At present "Allow DNS server list to be overridden by DHCP/PPP on WAN" and "Do not use the DNS Forwarder as a DNS server for the firewall " are unchecked.
It might be of use to you but I use a two Linksys E2000 routers with DD-WRT on them as wireless bridges for my internet access as the dorm room where I presently live during the week has no wired connections. The lans of each bridge are the wans of my pfsense box. As such pfsense has two wans, both with static, private addresses.
I can make Unbound work as expected by running "unbound-control forward 141.210.62.3 8.8.8.8 4.2.2.2 208.67.222.222" and with the following configuration
Enabled: True (obviously lol)
Network interface: Lan (I don't think this matters much)
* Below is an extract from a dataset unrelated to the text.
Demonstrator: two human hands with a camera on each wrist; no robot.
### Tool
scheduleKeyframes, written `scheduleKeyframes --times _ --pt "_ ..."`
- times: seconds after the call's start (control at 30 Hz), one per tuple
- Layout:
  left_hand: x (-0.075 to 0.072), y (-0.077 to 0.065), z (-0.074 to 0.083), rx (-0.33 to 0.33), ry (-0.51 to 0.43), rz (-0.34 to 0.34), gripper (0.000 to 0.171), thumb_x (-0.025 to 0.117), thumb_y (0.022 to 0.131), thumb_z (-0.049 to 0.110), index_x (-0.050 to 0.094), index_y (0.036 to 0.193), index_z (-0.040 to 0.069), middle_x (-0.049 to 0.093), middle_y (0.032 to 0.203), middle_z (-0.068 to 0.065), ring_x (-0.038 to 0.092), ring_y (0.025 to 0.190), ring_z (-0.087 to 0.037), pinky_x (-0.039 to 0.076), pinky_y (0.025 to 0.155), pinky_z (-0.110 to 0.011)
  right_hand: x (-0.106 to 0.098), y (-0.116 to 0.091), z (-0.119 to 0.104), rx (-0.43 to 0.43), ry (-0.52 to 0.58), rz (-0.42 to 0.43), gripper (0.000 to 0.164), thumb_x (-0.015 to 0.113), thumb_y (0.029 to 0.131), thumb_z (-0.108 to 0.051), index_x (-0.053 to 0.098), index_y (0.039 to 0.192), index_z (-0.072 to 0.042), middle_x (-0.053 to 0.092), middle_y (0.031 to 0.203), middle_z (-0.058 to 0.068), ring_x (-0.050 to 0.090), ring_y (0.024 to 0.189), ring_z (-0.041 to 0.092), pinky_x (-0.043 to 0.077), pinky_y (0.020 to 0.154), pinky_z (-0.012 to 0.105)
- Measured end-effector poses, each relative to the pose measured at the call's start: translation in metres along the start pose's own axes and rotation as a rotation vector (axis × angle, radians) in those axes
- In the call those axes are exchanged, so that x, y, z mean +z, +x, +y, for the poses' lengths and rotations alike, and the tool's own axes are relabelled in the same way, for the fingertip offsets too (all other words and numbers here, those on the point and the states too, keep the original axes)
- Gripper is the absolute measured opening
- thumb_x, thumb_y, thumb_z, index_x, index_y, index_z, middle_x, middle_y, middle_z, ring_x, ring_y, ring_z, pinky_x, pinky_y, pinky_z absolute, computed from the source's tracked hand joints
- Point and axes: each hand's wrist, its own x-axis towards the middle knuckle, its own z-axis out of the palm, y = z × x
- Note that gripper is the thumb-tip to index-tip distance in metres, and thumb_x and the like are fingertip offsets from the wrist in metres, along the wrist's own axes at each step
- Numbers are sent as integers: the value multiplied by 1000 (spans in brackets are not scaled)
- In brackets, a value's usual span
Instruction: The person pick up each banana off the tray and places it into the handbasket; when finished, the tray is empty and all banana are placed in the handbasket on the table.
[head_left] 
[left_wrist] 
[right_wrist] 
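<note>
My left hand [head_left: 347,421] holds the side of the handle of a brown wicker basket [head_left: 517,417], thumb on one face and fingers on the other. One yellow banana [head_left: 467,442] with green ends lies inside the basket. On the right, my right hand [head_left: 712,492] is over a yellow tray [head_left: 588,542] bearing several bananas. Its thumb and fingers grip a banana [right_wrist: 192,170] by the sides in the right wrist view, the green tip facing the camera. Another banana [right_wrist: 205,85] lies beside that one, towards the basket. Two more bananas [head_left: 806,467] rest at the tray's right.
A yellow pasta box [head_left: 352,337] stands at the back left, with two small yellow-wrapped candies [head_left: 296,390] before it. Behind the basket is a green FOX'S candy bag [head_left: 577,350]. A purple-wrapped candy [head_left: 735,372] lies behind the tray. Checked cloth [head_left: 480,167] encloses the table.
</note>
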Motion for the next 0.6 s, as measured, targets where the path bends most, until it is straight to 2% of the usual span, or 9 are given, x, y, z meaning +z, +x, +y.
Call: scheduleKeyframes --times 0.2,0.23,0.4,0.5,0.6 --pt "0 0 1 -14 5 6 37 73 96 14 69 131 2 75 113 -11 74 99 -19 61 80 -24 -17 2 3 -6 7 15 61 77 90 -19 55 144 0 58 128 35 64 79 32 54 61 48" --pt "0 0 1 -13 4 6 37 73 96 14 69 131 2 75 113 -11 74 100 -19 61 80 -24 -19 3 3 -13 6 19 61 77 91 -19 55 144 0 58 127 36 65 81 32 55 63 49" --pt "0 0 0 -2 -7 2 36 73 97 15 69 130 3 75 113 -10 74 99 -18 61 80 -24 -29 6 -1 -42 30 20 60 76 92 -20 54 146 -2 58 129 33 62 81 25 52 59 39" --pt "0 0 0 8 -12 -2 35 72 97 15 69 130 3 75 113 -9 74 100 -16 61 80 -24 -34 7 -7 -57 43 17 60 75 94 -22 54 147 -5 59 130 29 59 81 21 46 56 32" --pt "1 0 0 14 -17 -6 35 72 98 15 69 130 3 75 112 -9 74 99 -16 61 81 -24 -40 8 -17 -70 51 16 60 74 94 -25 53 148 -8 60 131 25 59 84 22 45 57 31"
Query interfaces: Nothing selected
Enable DNSSEC: false #Appears to cause issues, may be caused by private wan addresses
Enable forwarding: true
Private address support: true
Register DHCP static mappings: true
Txt comment support: false
Cache restoration: false
Enable stats: true
Statistics: enabled
Interval:5 minutes
Extended stats:truehide identity:false
hide version:false
prefetch support:true
prefetch key support:true
harden glue:false
harden dnssec: false
log verbo.: level 1
message cache size: 4MB
Outgoing TCP buff:10
Incomming TCP buff:10
EDNS buff:4096
Queries per thread:1024
jostle:200
Max ttl for RRsets:86400
min ttl for RRsets:0
ttl for host cache:900
ttl for lame:900
hosts to cache:10000
unwanted reply:disabledpresently I have no ACL's and no custom options. Unbound is likely stable with different configurations, this is just what I am presently running.
-
Adding the following to the "Custom Options" area will add the forwarders without the need to run "unbound-control forward 141.210.62.3 8.8.8.8 4.2.2.2 208.67.222.222"
forward-zone:; name: "."; forward-addr: 141.210.62.3; forward-addr: 8.8.8.8; forward-addr: 4.2.2.2; forward-addr: 208.67.220.220;
*I slightly changed the order
Also I noticed that the font size of the Unbound tabs appears to change when your on the acl tab relative to the others.
-
Adding the following to the "Custom Options" area will add the forwarders without the need to run "unbound-control forward 141.210.62.3 8.8.8.8 4.2.2.2 208.67.222.222"
forward-zone:; name: "."; forward-addr: 141.210.62.3; forward-addr: 8.8.8.8; forward-addr: 4.2.2.2; forward-addr: 208.67.220.220;
*I slightly changed the order
Also I noticed that the font size of the Unbound tabs appears to change when your on the acl tab relative to the others.
ahh. must be a bug somewhere, hence the big fonts. I'll check it out.
-
Can you give the latest package a go and let me know how it goes.
-
Just give it a couple of hours before trying - the builder is still in the process of building the package.
-
Just in case you havent tried, the package is available now.